## [What you have to do]
Would you reproduce every line of the material exactly?

::::

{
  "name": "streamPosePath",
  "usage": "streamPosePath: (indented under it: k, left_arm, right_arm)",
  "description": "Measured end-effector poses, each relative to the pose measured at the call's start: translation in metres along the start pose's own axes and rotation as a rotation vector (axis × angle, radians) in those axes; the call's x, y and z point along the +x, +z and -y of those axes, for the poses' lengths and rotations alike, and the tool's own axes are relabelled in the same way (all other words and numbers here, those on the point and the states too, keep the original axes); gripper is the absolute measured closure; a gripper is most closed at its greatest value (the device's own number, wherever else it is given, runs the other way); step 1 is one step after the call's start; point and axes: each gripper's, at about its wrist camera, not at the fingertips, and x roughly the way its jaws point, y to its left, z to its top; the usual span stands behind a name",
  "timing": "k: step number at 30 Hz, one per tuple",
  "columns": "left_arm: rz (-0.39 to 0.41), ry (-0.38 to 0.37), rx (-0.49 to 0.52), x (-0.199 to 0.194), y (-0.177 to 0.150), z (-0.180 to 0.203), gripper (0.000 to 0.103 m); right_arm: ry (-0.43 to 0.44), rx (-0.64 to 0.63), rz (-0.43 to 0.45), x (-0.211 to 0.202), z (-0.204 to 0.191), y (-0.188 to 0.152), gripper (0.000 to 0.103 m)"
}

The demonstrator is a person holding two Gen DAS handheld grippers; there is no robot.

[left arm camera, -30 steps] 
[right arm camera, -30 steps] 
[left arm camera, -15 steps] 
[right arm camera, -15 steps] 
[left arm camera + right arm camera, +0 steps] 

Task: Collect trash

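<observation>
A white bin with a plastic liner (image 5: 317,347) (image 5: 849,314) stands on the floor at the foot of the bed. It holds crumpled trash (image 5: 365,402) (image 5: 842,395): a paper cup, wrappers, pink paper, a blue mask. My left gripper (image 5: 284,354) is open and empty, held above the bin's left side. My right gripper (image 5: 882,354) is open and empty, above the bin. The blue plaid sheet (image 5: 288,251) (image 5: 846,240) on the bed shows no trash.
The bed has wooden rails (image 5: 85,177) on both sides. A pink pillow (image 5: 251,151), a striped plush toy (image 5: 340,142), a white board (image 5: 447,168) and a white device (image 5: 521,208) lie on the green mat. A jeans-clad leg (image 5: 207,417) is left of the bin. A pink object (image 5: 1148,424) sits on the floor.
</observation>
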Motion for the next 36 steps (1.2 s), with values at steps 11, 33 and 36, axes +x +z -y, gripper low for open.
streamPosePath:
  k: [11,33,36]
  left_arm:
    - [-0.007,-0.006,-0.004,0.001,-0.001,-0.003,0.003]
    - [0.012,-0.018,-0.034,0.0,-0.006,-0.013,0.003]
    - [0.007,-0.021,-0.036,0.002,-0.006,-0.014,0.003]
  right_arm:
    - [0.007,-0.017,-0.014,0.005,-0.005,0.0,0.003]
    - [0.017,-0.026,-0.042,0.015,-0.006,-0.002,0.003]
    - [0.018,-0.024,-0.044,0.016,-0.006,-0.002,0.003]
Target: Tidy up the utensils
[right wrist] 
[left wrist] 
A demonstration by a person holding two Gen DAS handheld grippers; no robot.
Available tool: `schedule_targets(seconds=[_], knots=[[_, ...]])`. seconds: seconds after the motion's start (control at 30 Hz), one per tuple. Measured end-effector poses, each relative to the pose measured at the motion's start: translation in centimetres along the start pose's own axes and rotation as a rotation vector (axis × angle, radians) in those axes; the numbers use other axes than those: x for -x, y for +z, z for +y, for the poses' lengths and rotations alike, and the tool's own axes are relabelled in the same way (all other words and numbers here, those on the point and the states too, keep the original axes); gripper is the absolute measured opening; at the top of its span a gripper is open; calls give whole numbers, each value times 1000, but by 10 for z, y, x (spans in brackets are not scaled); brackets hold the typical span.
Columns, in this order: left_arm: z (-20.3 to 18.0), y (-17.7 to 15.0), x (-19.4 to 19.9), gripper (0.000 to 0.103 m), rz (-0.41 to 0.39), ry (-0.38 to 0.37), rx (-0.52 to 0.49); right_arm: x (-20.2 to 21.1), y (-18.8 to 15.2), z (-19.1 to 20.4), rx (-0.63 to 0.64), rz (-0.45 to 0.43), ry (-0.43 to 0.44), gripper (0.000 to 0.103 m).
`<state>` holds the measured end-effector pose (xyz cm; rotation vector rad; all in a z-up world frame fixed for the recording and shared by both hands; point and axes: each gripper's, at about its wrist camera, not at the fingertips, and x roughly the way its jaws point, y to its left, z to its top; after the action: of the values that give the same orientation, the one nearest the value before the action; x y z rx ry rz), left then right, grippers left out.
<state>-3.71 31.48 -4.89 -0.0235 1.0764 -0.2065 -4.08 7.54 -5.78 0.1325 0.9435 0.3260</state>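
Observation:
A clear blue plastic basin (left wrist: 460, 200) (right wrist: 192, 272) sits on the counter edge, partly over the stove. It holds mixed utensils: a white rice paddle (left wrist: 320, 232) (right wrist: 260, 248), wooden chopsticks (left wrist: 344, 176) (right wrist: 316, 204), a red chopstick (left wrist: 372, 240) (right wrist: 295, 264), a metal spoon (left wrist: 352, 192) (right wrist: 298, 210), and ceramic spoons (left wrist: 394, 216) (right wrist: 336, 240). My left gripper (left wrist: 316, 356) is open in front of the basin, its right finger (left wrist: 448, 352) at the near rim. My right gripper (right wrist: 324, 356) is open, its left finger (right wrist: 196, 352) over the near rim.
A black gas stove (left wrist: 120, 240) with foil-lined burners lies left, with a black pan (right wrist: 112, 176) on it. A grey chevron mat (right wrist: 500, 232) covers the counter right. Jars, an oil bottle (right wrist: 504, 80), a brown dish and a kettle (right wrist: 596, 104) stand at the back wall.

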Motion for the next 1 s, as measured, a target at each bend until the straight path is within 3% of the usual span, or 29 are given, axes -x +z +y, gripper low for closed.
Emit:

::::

## [Reply to the task]
{
  "name": "streamPosePath",
  "usage": "streamPosePath: (indented under it: k, left_arm, right_arm)",
  "description": "Measured end-effector poses, each relative to the pose measured at the call's start: translation in metres along the start pose's own axes and rotation as a rotation vector (axis × angle, radians) in those axes; the call's x, y and z point along the +x, +z and -y of those axes, for the poses' lengths and rotations alike, and the tool's own axes are relabelled in the same way (all other words and numbers here, those on the point and the states too, keep the original axes); gripper is the absolute measured closure; a gripper is most closed at its greatest value (the device's own number, wherever else it is given, runs the other way); step 1 is one step after the call's start; point and axes: each gripper's, at about its wrist camera, not at the fingertips, and x roughly the way its jaws point, y to its left, z to its top; the usual span stands behind a name",
  "timing": "k: step number at 30 Hz, one per tuple",
  "columns": "left_arm: rz (-0.39 to 0.41), ry (-0.38 to 0.37), rx (-0.49 to 0.52), x (-0.199 to 0.194), y (-0.177 to 0.150), z (-0.180 to 0.203), gripper (0.000 to 0.103 m); right_arm: ry (-0.43 to 0.44), rx (-0.64 to 0.63), rz (-0.43 to 0.45), x (-0.211 to 0.202), z (-0.204 to 0.191), y (-0.188 to 0.152), gripper (0.000 to 0.103 m)"
}

The demonstrator is a person holding two Gen DAS handheld grippers; there is no robot.

[left arm camera, -30 steps] 
[right arm camera, -30 steps] 
[left arm camera, -15 steps] 
[right arm camera, -15 steps] 
[left arm camera + right arm camera, +0 steps] 

Task: Collect trash

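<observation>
A white bin with a plastic liner (image 5: 317,347) (image 5: 849,314) stands on the floor at the foot of the bed. It holds crumpled trash (image 5: 365,402) (image 5: 842,395): a paper cup, wrappers, pink paper, a blue mask. My left gripper (image 5: 284,354) is open and empty, held above the bin's left side. My right gripper (image 5: 882,354) is open and empty, above the bin. The blue plaid sheet (image 5: 288,251) (image 5: 846,240) on the bed shows no trash.
The bed has wooden rails (image 5: 85,177) on both sides. A pink pillow (image 5: 251,151), a striped plush toy (image 5: 340,142), a white board (image 5: 447,168) and a white device (image 5: 521,208) lie on the green mat. A jeans-clad leg (image 5: 207,417) is left of the bin. A pink object (image 5: 1148,424) sits on the floor.
</observation>
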Motion for the next 36 steps (1.2 s), with values at steps 11, 33 and 36, axes +x +z -y, gripper low for open.
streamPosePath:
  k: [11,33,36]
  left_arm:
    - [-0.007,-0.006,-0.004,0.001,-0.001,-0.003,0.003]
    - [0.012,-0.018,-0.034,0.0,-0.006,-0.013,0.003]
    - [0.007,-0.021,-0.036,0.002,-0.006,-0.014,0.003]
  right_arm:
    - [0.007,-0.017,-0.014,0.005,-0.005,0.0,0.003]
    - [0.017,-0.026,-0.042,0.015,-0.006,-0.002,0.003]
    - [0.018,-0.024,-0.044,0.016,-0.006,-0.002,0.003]
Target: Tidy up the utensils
[right wrist] 
[left wrist] 
A demonstration by a person holding two Gen DAS handheld grippers; no robot.
Available tool: `schedule_targets(seconds=[_], knots=[[_, ...]])`. seconds: seconds after the motion's start (control at 30 Hz), one per tuple. Measured end-effector poses, each relative to the pose measured at the motion's start: translation in centimetres along the start pose's own axes and rotation as a rotation vector (axis × angle, radians) in those axes; the numbers use other axes than those: x for -x, y for +z, z for +y, for the poses' lengths and rotations alike, and the tool's own axes are relabelled in the same way (all other words and numbers here, those on the point and the states too, keep the original axes); gripper is the absolute measured opening; at the top of its span a gripper is open; calls give whole numbers, each value times 1000, but by 10 for z, y, x (spans in brackets are not scaled); brackets hold the typical span.
Columns, in this order: left_arm: z (-20.3 to 18.0), y (-17.7 to 15.0), x (-19.4 to 19.9), gripper (0.000 to 0.103 m), rz (-0.41 to 0.39), ry (-0.38 to 0.37), rx (-0.52 to 0.49); right_arm: x (-20.2 to 21.1), y (-18.8 to 15.2), z (-19.1 to 20.4), rx (-0.63 to 0.64), rz (-0.45 to 0.43), ry (-0.43 to 0.44), gripper (0.000 to 0.103 m).
`<state>` holds the measured end-effector pose (xyz cm; rotation vector rad; all in a z-up world frame fixed for the recording and shared by both hands; point and axes: each gripper's, at about its wrist camera, not at the fingertips, and x roughly the way its jaws point, y to its left, z to its top; after the action: of the values that give the same orientation, the one nearest the value before the action; x y z rx ry rz), left then right, grippers left out.
<state>-3.71 31.48 -4.89 -0.0235 1.0764 -0.2065 -4.08 7.54 -5.78 0.1325 0.9435 0.3260</state>
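Observation:
A clear blue plastic basin (left wrist: 460, 200) (right wrist: 192, 272) sits on the counter edge, partly over the stove. It holds mixed utensils: a white rice paddle (left wrist: 320, 232) (right wrist: 260, 248), wooden chopsticks (left wrist: 344, 176) (right wrist: 316, 204), a red chopstick (left wrist: 372, 240) (right wrist: 295, 264), a metal spoon (left wrist: 352, 192) (right wrist: 298, 210), and ceramic spoons (left wrist: 394, 216) (right wrist: 336, 240). My left gripper (left wrist: 316, 356) is open in front of the basin, its right finger (left wrist: 448, 352) at the near rim. My right gripper (right wrist: 324, 356) is open, its left finger (right wrist: 196, 352) over the near rim.
A black gas stove (left wrist: 120, 240) with foil-lined burners lies left, with a black pan (right wrist: 112, 176) on it. A grey chevron mat (right wrist: 500, 232) covers the counter right. Jars, an oil bottle (right wrist: 504, 80), a brown dish and a kettle (right wrist: 596, 104) stand at the back wall.
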
Motion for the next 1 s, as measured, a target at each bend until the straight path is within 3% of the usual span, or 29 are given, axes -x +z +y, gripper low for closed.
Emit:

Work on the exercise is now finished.